Liz laughed. She nibbled at her bagel.

The bird did walk like an ordinary person. It strutted purposefully forward, one leg following another. It’s two eyes never stopped searching the small space in front of them.

The pigeon was simply going about its daily business, looking for crumbs, guided by animal instinct. Propelled by hunger.

The little bird was the embodiment of persistence.

A broken feather in one wing dangled as it walked.

Just a pigeon. Perhaps more ruffled than most.

“Poor thing.” Liz tore off a chunk of her bagel and tossed it onto the sidewalk.

The pigeon batted its gift about, the way all pigeons do.

The Fight

Edward hadn’t thought about dying.

He’d been too busy.

Lying in the ICU, listening to the countdown beep of machines and monitors, he thought about his life.

The years of struggle. Working two, sometimes three jobs. Moving apartment to apartment, saving money to replace a car, finish college, start a family. Looking forward to a few days of vacation every year. The sleepless nights, long commutes, paying off debts. Working to exhaustion–for what turned out to be a nonexistent retirement.

As Edward stared at the blank ceiling, he suddenly saw his wife, already buried.

He was holding her hand.

Both felt so confident about the future.

Together they were fighting the good fight. They were repapering cabinets in the little kitchen of their fixer upper house, repelling another invasion of cockroaches. Laughing as they watched their first soufflé collapse. Laughing as they walked down to the convenience store to buy frozen dinners. Planning an impossible trip around the world while cuddling on the threadbare couch. Binging on terrible TV shows. Laughing about their crappy jobs.

Edward recalled cold nights wrapped in warm arms. A first, second, third child. Mowing the lawn and pulling weeds. Barbeques in the backyard. Losing at ping pong with the kids.

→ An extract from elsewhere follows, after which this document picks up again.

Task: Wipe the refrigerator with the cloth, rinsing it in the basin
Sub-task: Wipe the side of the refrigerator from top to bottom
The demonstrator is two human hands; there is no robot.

There was that flat tire during the epic family road trip to the Grand Canyon. The year he fell off the ladder while hanging Christmas lights and how he’d laughed too. The endless antics of nutty neighbors, club members, his many friends. His ever growing family gathered on Saturday nights at that same old spaghetti restaurant–laughing–laughing–laughing–

Living.

Living, he finally realized, is a fight against death.

And death was about to win.

“You have visitors,” a voice said.

Edward recognized his grown children standing above him. He couldn’t understand what they were saying. He lowered his eyes and saw two of his grandchildren playing down by the floor.

They didn’t know that death lay before them.

The little girl made a funny face at the little boy. Both laughed.

Suddenly Edward laughed with them.

Death wouldn’t win.

The Shining World

Ceci was determined to jump into that other world–the shining world that opened at her feet.

Through the silver portal she saw a strange city of bright crystal buildings, rising down into depths of blue sky and white clouds.

She jumped.

“Hey, stop it!” her big brother complained. “You splashed me!”

The rain shower had let up. Her brother carried a black umbrella and held her hand. The sun was coming out.

Ceci twisted free.

Another silver portal opened in the sidewalk a few steps ahead and her brother circled around it. Ceci stopped and stared down.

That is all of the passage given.